Kari smiled at me. “Then in your world you also have an Archimaede, though you call it a Heisenberg?”
“I guess Heisenberg was kind of an Archimaede.” I wondered what it would have been like to have the Archimaede for a teacher. And to grow up in a world out of some fantasy. “You’ve been lucky.”
“Have I?”
Brilliant, Liam. In exchange for those neat things she had given up the sort of life I’d had. And it had never even occurred to me what life might be like for someone like Kari, because I was comfortable and that was cool. “I’m sorry.”
She forced another smile. “Oh, Liam, it is not your fault.”
No, but a while ago I had been planning on ditching her so I could go back to living my happy, self-centered life. “Uh, yeah. Anyway, you don’t have to worry about Mom.”
“Thank you, Liam. How about Father? Is Father a good man?”
“He’s, um, yeah.” He tried. I knew that. I didn’t know why Dad and I got mad at each other so much nowadays and got into arguments. “He’s a good person, who tries really hard.”
Kari let out released tension in a sigh. “Oh, that is wonderful! I will try so hard to be a good daughter to Mother and Father. I am an excellent hunter, tracker, and scout, and very good with a sword and bow, and I can weave tapestries, and play the harp, and I can sing as humans do or sing to just about any bird in their tongues, and I speak passable elvish, and can ride all manner of beasts, and read the winds and—”
I held up a hand to stop the flow of words. “And walk between worlds. Kari, I think Mom and Dad are going to like you.”
“Do you? My elvish grammar is weak. I cannot grasp the irregular temporal tenses.”
Irregular temporal tenses? And to think I’d been complaining about learning English grammar. “Kari, I’m absolutely positive that weak elvish grammar won’t bother Mom and Dad at all.”
She sighed again. “I am so relieved to hear that from you, for who knows them better than you?”
“Yeah.” I did know my parents, right? I’d been living with them for…like…forever.
What exactly did Dad do in his job? What did Mom like to do when she wasn’t working? Suddenly, I was really glad that Kari hadn’t pushed for more details about them.
I was still worrying over how little I seemed to know about my own parents when Kari’s expression changed, becoming intent. “Do you smell that?”

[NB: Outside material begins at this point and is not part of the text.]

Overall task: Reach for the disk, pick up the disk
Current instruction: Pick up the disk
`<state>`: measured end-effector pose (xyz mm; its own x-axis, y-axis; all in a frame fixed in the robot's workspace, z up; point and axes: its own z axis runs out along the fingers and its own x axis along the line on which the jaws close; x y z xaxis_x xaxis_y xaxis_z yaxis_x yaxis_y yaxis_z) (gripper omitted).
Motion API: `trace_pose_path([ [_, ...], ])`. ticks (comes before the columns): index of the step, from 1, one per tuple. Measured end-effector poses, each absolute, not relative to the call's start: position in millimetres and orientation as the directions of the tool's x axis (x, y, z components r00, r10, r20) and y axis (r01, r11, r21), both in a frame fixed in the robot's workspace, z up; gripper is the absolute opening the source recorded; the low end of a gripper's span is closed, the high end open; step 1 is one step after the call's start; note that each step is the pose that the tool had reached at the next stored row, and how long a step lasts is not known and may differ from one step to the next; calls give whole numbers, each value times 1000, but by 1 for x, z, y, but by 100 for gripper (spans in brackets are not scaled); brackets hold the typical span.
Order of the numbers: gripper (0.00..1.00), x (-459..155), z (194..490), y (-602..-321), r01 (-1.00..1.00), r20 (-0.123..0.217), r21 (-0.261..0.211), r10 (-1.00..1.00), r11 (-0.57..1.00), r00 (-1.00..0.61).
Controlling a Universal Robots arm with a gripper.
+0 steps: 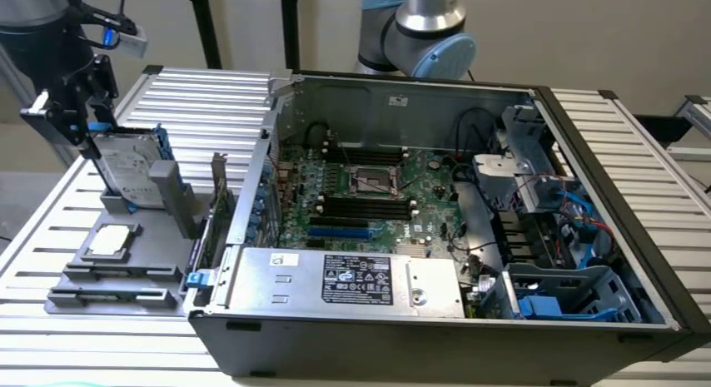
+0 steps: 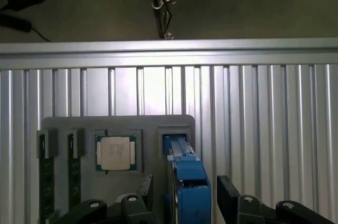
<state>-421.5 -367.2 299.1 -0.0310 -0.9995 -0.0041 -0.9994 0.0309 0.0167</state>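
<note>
The disk (image 1: pixel 128 166) stands on edge in a slot of the grey holder (image 1: pixel 122 275) at the exterior view's left, silver with a white label and blue rails. My black gripper (image 1: pixel 89 125) hangs over its upper end. Seen from the wrist, the disk's blue-railed edge (image 2: pixel 187 182) runs between my two black fingers (image 2: pixel 227 195), with a gap on each side. The gripper (image 2: pixel 186 195) is open and straddles the disk without gripping it.
A small square chip (image 1: pixel 111 240) and memory sticks (image 2: pixel 46 176) sit in the same holder. An open computer case (image 1: pixel 534 112) with a labelled silver box (image 1: pixel 355 279) stands right beside it on the ribbed metal table (image 1: pixel 189 96). A second arm's base (image 1: pixel 417 29) rises behind the case.
</note>
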Motion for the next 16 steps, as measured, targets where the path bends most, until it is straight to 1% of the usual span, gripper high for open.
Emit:
trace_pose_path([
  [3,60,-421,298,-367,-999,-4,16,-1000,31,-31],
  [4,57,-421,298,-367,-999,-4,16,-1000,31,-31],
  [5,57,-421,298,-367,-999,-4,16,-1000,31,-31],
  [6,51,-421,298,-367,-999,-4,16,-1000,31,-31],
  [16,51,-422,295,-367,-999,-4,16,-1000,30,-30],
])
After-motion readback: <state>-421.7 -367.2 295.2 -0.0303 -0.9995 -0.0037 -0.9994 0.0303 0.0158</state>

“What?” I inhaled slowly. “Burning. Burnt wood?”
“Yes.”
“Somebody has a campfire going?”
“Not a campfire,” she corrected. “These have the smell of old ashes, and in great number.” Kari shaded her eyes to look ahead, then rapidly twittered at the nearest birds. They twittered back as Kari listened carefully. “They say the forest turns dead not far ahead.”
“Dead?”
“I am certain they mean it is burned. Birds do not quite grasp ‘fire,’ you know.”
“I wasn’t aware of that.”
“Well, they do not. And they cannot tell me how large an area is burned because none of the birds who enter that dead region come back out again.”
Burned wood. Birds that go in don’t come out. “The well of fire?”
Kari nodded, but she didn’t seem thrilled to know we were getting close to our goal. “I am certain it must be that. But the well of fire holds a guardian, and I fear this burnt-out part of the forest can only mean one thing, Liam.”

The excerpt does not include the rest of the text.